CSI Spadina, 192 Spadina Ave, Toronto

BIPOC Writers Connect took place on October 30, 2019. Thank you to everyone who participated and made the event a success! Information about program, mentors, and panelists is below.


Toronto Skyline

This free, half-day conference for Black, Indigenous, and racialized emerging writers is your chance to connect with industry professionals, funding officers, and established writers — all in one place! Presented by The Writers' Union of Canada and the League of Canadian Poets, BIPOC Writers Connect includes panels, workshops, and one-on-one feedback from a published author.


BIPOC Writers Connect: Mentorship, Networking, Training is open to Black, Indigenous, and racialized writers who have had a minimum of one published piece of writing (e.g. an article or short story in an online newspaper, school paper, or magazine), and who currently have a work-in-progress (fiction, nonfiction, or poetry) to submit for manuscript evaluation. Members and staff of The Writers' Union of Canada are not eligible to apply. Applicants must be 18 or older by October 30, 2019.


Manuscript Evaluation & Mentorship — Each successful applicant will be paired with a professionally published Black, Indigenous, or racialized writer, who will have had an opportunity to read your manuscript in advance of the event. At BIPOC Writers Connect, you have the chance to sit down for a one-on-one discussion with your mentor for feedback on your submitted manuscript.

Mentors (left to right): George Elliott Clarke, Farzana Doctor, Alicia Elliott, Ramabai Espinet, Samra Habib, Nadia HohnDoyali Islam, Carrianne Leung, Thea LimLee Maracle.

Farzana Doctor Photo Credit: Vivek Shraya. Doyali Islam Photo Credit: Arden Wray.

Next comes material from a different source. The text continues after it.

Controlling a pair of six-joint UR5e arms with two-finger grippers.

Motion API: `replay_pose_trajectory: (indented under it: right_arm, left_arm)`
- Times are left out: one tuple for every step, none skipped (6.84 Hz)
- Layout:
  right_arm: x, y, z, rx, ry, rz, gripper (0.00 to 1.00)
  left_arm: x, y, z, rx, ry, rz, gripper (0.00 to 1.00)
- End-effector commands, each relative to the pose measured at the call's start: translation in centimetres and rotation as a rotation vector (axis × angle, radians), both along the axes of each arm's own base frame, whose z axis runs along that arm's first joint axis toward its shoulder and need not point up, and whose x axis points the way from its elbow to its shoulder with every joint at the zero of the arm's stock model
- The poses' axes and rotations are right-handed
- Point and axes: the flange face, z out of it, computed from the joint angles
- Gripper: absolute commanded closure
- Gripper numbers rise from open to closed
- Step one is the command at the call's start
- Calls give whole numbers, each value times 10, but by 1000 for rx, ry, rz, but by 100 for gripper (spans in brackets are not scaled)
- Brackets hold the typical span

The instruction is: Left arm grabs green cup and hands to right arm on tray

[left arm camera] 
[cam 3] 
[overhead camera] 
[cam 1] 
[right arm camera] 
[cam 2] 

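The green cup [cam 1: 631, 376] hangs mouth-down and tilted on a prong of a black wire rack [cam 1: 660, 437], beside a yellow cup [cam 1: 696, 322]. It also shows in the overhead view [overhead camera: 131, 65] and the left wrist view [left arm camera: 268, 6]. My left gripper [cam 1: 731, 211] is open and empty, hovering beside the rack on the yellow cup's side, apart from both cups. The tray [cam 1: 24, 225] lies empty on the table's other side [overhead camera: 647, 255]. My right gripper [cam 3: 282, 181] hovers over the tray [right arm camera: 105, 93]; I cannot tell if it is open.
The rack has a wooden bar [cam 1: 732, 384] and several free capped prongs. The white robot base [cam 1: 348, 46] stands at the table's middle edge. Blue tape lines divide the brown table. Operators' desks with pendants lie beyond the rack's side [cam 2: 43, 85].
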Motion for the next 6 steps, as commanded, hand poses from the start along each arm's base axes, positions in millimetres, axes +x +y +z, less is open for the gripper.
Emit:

Getting Published: In Conversation with Industry Professionals  We are bringing together literary industry professionals at each stage along a writer’s journey toward getting published. Join us for a discussion with literary industry professionals including a literary magazine editor, two book editors, and a literary agent. This panel will explore some of the challenges, pressures, and opportunities that come with immersing oneself in the world of writing. 

Panelists (left to right): Anita Chong (McClelland & Stewart), Tiffany Morris (Indigenous Editors Association), Therese Mason Pierre (Augur Magazine), and Léonicka Valcius (Transatlantic Literary Agency)

Anita Chong, Tiffany Morris, Therese Mason Pierre, Leonicka Valcius
Anita Chong Photo Credit: Tyson Erb

Get That Grant! Intensive  Catalina Fellay-Dunbar, Toronto Arts Council’s Dance & Literary Arts Program Manager, will be leading a workshop on grant writing. Catalina will walk you through the dos and don’ts of navigating Toronto’s public funding opportunities and answer your questions along the way.

Munch, Mix, and Mingle  Connect with leading literary professionals at our closing mix and mingle. Join us for a guided networking opportunity with all our conference guests, including mentor authors and industry professionals. 

Accessibility & Accommodations

  • CSI Spadina has barrier-free entrances and elevator access. Visit CSI Spadina's website for more details.
  • Multi-faith space will be available for all attendees who require spiritual or religious accommodations.
  • We encourage all attendees to arrive at BIPOC Writers Connect scent-free, as perfume may trigger a headache, wheezing, or allergic reaction to fellow attendees.
  • This event was created in response to the unique barriers faced by Black, Indigenous, and racialized emerging writers navigating the literary industry.

Land Acknowledgment

BIPOC Writers Connect will take place in Tkaronto, which translates to “Where The Trees Meet The Water,” or “The Gathering Place.” Tkraonto is bound by Dish With One Spoon, a treaty between the Anishinaabe, Mississaugas, and Haudenosaunee to share the territory and protect the land. We acknowledge them and any other Nations who care for the land (recorded and unrecorded) as the past, present, and future caretakers of this land.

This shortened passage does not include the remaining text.